Even though this move has a direct legal effect by itself, it generated media coverage because it may harmonise the regulations across all the European Union member states. The sponsoring states expected to lead by example and translate these rules into local law and regulation. The national regulators then decide when and how such a change is implemented.
In the UK, it is the Food Standards Agency [FSA] – an independent body but linked to the Department for Health and Social Care [DHSC] that discharge the role of regulation, take action, and communicate this to the industry.
The effect of classifying CBD as a novel food means that CBD products and from wherever they have been sourced need authorisation before they can go in the market and be sold in the European Union. Failure to get authorisation in theory, leaves any CBD retailer liable to enforcement action. He can be prosecuted or pay fines. However, this change would not impact oils and flowers extracted from cannabis sativa plants.
Since the European Union decision to regulate CBD, the FSA has not issued an updated position statement on Cannabidiol, though in some media statements, they have indicated that they intend to adopt the designation of CBD as a novel food and take action on any person selling CBD without approval.

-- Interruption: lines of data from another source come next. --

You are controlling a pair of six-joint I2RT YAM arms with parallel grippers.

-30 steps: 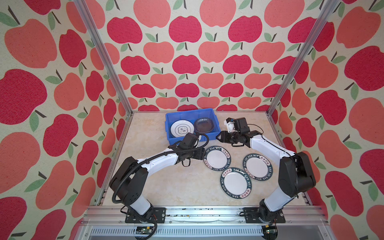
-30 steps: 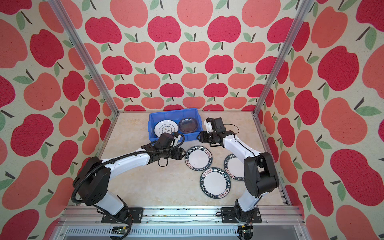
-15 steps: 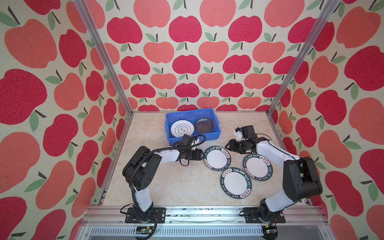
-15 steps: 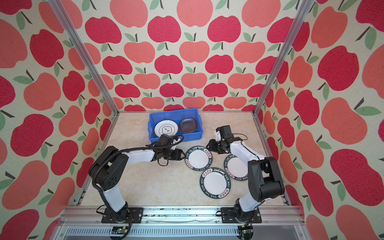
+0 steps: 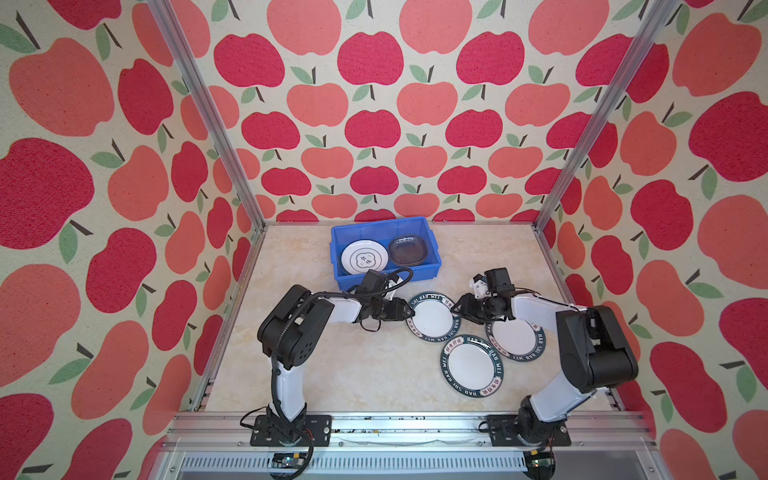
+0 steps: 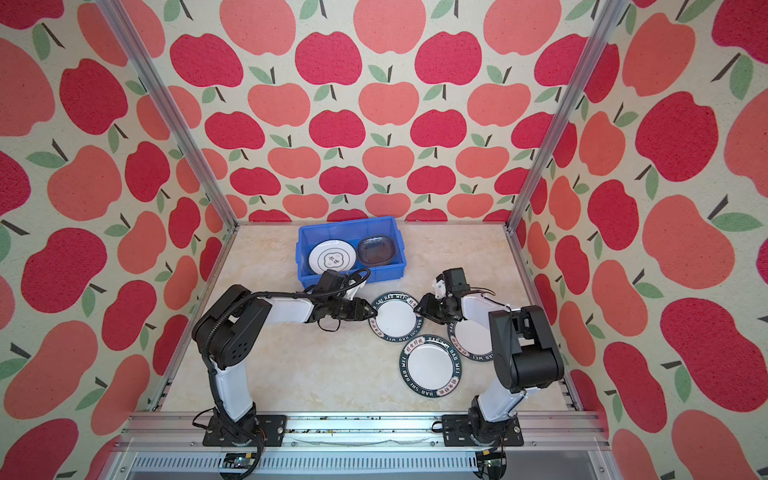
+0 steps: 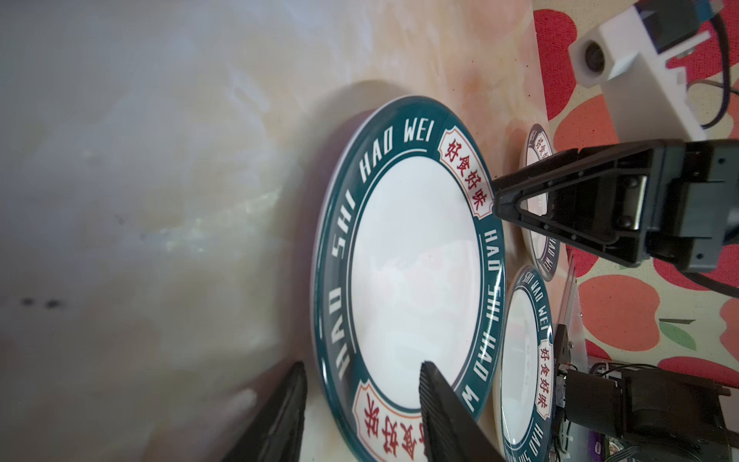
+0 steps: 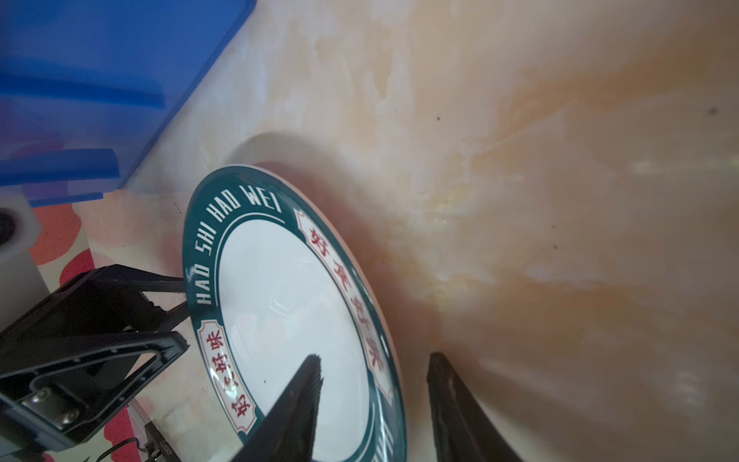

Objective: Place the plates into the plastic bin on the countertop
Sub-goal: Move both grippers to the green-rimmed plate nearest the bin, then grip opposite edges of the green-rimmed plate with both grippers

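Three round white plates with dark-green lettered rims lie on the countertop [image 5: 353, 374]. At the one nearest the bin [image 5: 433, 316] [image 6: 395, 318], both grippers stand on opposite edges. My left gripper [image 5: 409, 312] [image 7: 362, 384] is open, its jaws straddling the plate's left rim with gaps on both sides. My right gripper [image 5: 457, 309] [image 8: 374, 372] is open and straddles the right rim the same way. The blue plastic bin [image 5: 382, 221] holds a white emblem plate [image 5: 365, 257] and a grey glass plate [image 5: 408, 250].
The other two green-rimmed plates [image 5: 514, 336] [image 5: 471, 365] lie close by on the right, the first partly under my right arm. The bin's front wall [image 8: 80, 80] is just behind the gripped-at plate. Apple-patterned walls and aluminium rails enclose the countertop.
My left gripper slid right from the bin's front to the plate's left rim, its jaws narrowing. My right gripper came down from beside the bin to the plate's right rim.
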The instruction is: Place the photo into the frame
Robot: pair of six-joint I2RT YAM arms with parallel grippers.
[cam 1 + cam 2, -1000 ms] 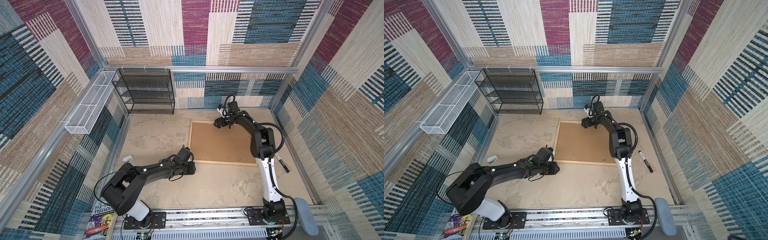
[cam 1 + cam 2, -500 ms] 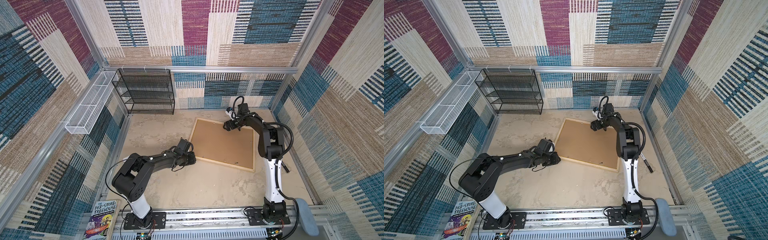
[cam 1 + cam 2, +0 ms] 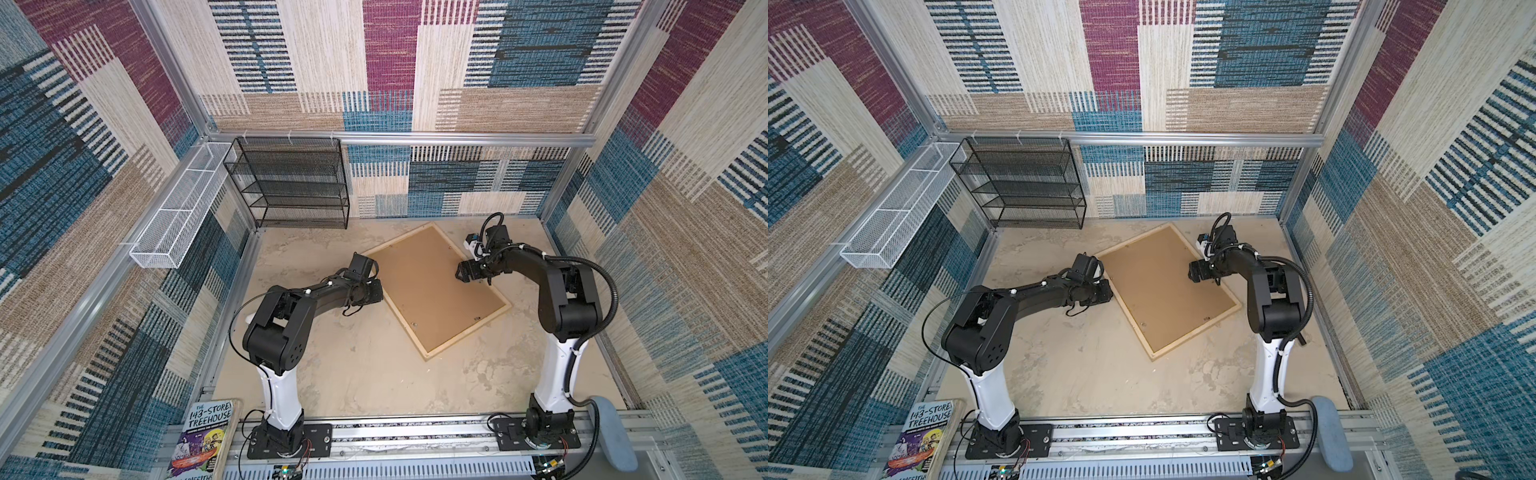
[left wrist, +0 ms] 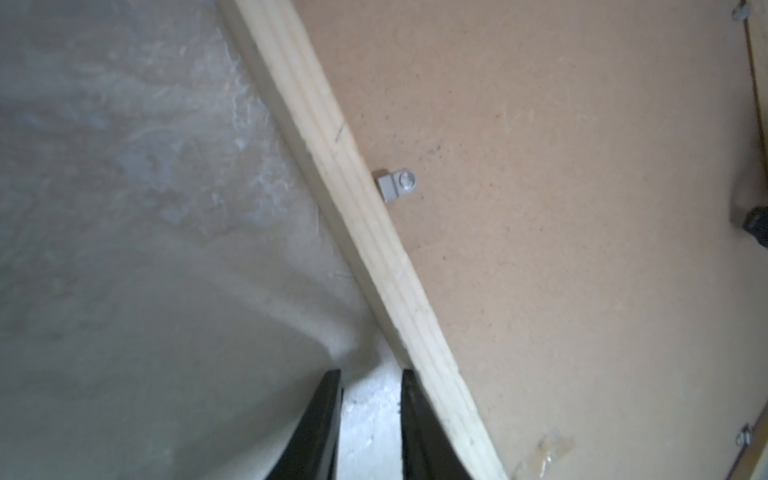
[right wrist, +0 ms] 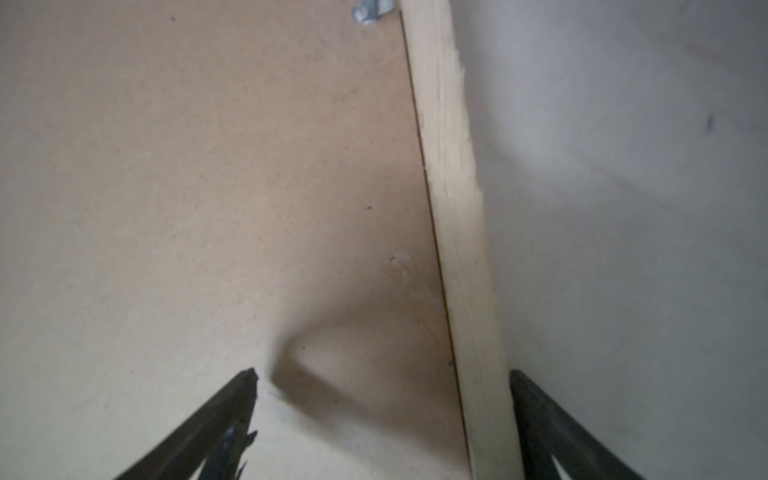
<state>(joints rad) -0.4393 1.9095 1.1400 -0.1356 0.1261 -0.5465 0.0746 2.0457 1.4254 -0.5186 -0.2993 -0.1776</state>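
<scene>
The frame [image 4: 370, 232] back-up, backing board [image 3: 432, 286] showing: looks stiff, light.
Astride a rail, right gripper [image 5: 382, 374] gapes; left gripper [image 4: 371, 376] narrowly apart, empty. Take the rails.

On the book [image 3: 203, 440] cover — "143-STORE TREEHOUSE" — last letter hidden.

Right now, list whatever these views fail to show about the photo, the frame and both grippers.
- Photo: in no view. The brown backing board fills the frame, so anything beneath it is hidden.
- Left gripper: fingers cut off by the left wrist view's edge, and only a dark mass in both top views. Contact with the frame is unclear.
- Right gripper: jaws straddle the frame's rail in the blurred right wrist view. Touch is unclear.
</scene>
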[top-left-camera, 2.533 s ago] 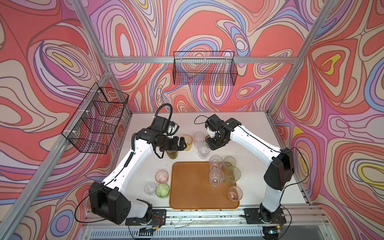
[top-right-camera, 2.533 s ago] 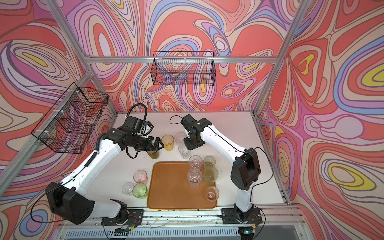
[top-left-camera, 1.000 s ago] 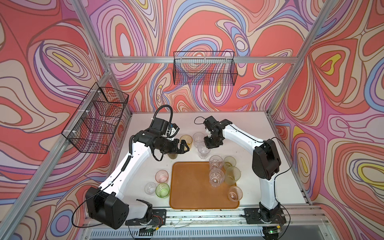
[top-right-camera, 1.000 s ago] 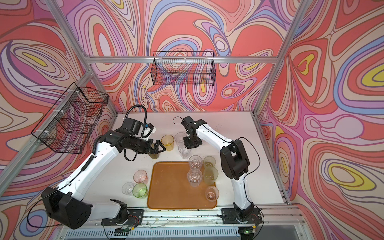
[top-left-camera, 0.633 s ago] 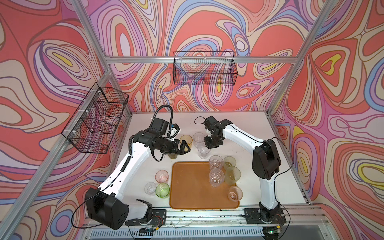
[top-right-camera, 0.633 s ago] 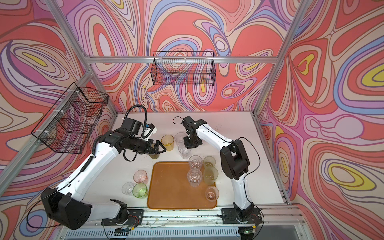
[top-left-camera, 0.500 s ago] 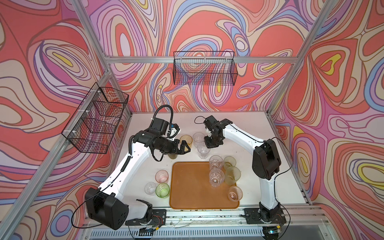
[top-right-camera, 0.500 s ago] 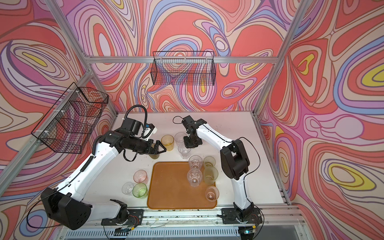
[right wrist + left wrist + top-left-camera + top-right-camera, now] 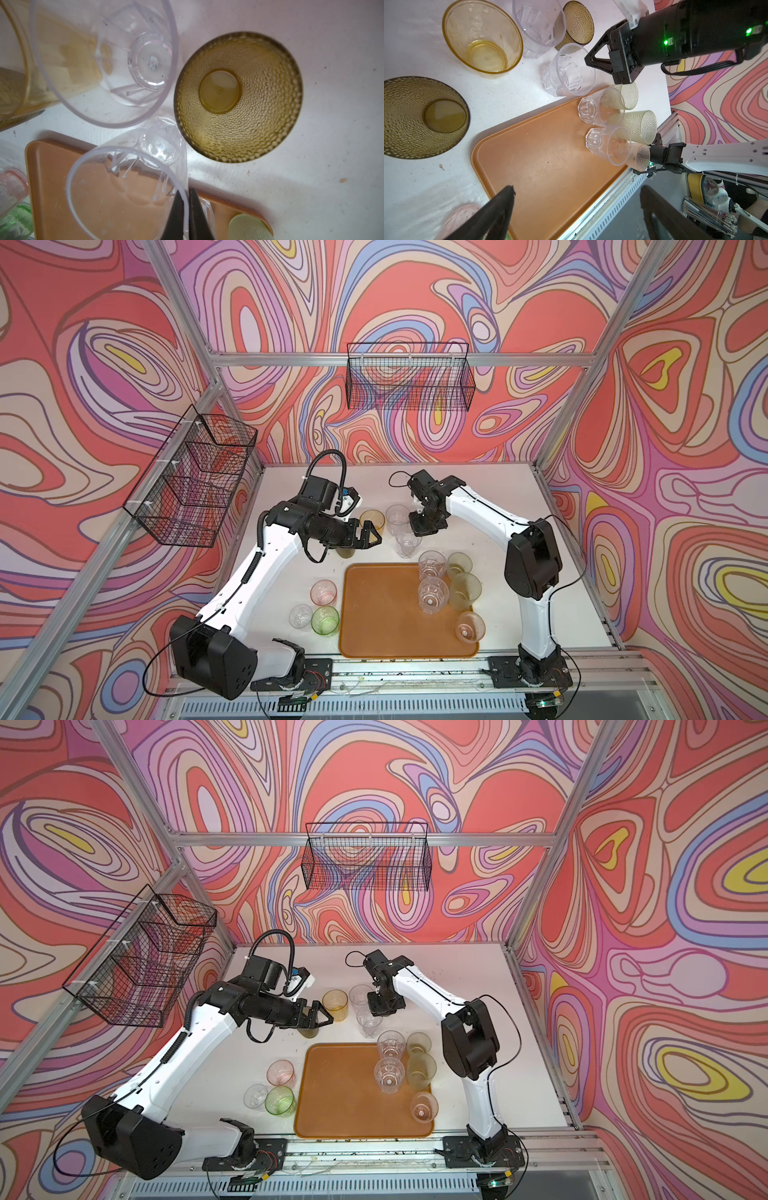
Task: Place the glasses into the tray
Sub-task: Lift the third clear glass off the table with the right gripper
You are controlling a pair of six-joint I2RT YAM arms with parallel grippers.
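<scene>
The right gripper pinches the thin rim of a clear faceted glass standing on the table just behind the tray, a flat orange-brown plastic rectangle with rounded corners. The left gripper hangs empty, fingers wide apart. Thirteen glasses show: five clear faceted, two olive dimpled, three pale dimpled, one smooth amber, one pink, one green; five stand along the tray's right side
</scene>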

Under British law, currently, pure Cannabidiol is not a controlled substance and it has never been. And because of that, the UK consumers have seen a massive number of products available from a number of retailers, and the CBD market has enjoyed rapid growth over the years. Classifying all CBD as novel food is a regulatory classification; it does not mean that the legal status of CBD has changed. Moreover, there is currently no indication that the UK government is seeking to legislate CBD a scheduled substance.
Until the FSA outlines their approach and clearly explain what the new requirements on CBD retailers will be, it is difficult to reach any conclusions regarding the implications of the regulations for the market in the UK and how it will affect consumers who testify that CBD has benefited their health.